Saturday, June 18, 2005

Tedium

I haven't posted in a while. This seems a little odd to me--work is slow, I'm taking a break from classes, and I have free time all over the place, so one would think I'd be blogging like crazy. But the truth is that I just haven't felt very inspired. My life is in the midst of a sort of stalemate at the moment. People are out of town--doing summer vacation stuff, or at new jobs, or just relishing the freedom of eight weeks away from the campus. I didn't opt to bail for the summer. It's partly because I wanted to work and save some extra money, and partly because I didn't want to face the misery of Texas in the summer, but that's not all of it. I know that a big reason I stuck around up here was to avoid the stress of home--illness, the maze of boxes that our house has become as everyone gets ready to move to Houston next month, my aunt's never-ending monologues, and the constant worry and overcrowding that always comes with a visit home. My family and I are connected by a steel-strong web of love and support, but I know that I don't have to be home to be a part of that. And yet here I am, moping about being up here while everybody is elsewhere.
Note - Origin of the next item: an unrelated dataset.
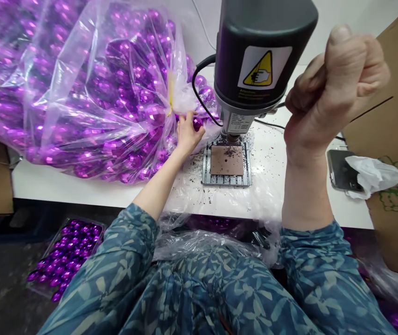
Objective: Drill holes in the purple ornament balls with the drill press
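The head view is showing me my left hand (187, 134) at the far side of the table, reaching among glossy purple balls (197, 123) beside the tied neck of a big clear plastic bag (80, 51); its thumb and fingers are standing apart, and I cannot tell whether they are pinching a ball. Farther right, my right hand (336, 86) is closing in a fist around the thin dark lever (280, 105) of a black-and-grey drill press (232, 70). Beneath the press, a flat brown plate (226, 166) is lying on a grey slotted metal base (248, 176).
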Action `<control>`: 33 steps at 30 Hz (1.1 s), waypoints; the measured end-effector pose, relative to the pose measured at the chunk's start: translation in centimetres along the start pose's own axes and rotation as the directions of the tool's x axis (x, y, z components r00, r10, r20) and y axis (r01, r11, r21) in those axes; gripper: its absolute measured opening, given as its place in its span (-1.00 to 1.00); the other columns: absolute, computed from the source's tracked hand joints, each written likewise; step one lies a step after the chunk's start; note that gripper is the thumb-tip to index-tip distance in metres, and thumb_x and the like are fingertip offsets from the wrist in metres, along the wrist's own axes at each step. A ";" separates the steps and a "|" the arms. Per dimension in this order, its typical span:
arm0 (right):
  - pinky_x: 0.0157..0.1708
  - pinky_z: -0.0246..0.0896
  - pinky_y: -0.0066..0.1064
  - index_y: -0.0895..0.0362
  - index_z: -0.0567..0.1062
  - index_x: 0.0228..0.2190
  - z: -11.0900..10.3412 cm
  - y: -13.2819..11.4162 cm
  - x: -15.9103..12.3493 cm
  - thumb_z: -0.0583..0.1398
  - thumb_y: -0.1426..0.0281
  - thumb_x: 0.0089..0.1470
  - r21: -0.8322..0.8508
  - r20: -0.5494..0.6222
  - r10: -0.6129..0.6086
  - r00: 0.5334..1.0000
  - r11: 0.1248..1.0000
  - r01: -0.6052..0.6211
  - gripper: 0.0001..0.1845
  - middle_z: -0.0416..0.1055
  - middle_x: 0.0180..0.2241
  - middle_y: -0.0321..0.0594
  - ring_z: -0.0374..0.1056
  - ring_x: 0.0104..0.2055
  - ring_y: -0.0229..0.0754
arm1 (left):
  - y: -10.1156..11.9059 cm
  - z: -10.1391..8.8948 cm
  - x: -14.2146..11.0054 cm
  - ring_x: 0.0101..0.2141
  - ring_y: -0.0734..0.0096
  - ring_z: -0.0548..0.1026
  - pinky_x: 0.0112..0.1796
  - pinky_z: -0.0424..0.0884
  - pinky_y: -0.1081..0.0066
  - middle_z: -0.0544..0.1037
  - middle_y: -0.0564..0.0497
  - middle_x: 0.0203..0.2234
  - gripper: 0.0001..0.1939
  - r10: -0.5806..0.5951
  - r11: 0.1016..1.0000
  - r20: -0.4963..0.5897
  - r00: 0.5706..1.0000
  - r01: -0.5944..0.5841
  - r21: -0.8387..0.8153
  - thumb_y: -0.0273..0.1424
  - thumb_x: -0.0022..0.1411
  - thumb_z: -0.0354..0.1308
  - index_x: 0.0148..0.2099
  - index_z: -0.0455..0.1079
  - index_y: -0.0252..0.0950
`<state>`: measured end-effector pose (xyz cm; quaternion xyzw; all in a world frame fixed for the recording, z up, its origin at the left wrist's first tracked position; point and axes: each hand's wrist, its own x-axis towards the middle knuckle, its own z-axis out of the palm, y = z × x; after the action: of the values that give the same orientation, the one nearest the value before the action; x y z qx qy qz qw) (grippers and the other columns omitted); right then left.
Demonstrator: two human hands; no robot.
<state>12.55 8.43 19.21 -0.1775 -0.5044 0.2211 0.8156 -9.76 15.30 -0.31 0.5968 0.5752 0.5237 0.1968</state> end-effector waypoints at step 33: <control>-0.71 -0.40 -0.36 0.05 0.00 -0.57 -0.2 0.3 -0.5 0.21 -0.22 -0.05 -0.131 0.026 -0.063 0.998 0.989 0.066 -0.30 -0.11 -0.74 -0.52 -0.20 -0.75 -0.47 | 4.5 2.5 -11.3 0.03 0.07 0.61 0.09 0.56 0.07 0.63 -0.12 0.00 -0.44 0.057 0.970 0.381 0.923 0.039 -0.239 -0.20 0.15 0.54 0.13 0.47 -0.20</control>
<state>12.46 8.36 18.61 -0.2122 -0.5324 0.1625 0.8032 -3.10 4.93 -2.02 0.6620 0.4544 0.4636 0.3746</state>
I swear, a lot of this comes from the fact that I don' t have TV or men to use as a numbing salve against boredom and too much thinking. Every summer my life slows down almost to a standstill, and I get by pretty easily because it's Six Feet Under time, or I'm lusting after or dating somebody. Last summer I had plenty of diversions to keep me busy--packing for the migration to Ohio, being mad at The Boy, having fun with The Guy. This summer I don't have a short-lived infatuation to obsess over or a broken heart to rehabilitate. In the absence of conflict, I just feel restless. There's no sexual tension, no rage, no big work crisis or illicit affair to worry about. Does that say something about human nature? In all those damn theatre classes I took in college (before I got wise and switched to an English major) we went on and on about how "conflict" is the center of any good scene. Somebody has to want something from somebody else, or it doesn't work. And look at me now--I'm getting along with everybody, and I just feel like shit!

Father's Day is probably a part of it. I hate it. I haven't done Father's Day in six years. My stepdad is gone, and my real father is a good guy, but I don't have that father-daughter thing with him. He wasn't a part of my life until I was already 20 and the hard growing-up stuff was over. I think I subconciously think of him as an uncle or something. And our politics and values clash so badly that they're a huge sinkhole in an already delicate relationship. Every mid-June I feel guilty because I don't send a card, but I just can't do it. It would feel contrived and artificial and wrong. And maybe it would bring him some sense of deep satisfaction, but I don't know that I've decided he deserves that from me. Am I being hateful and selfish? Probably.

Geez, look at me overanalyzing everything. Forgive this morose post. Thank God summer only lasts for two months, and then I can get back to good old-fashioned work-related bitching.

1 comment:

Jay said...

I really didn't develop a close relationship with my father until I was well into adulthood. I hope you get the same opportunity.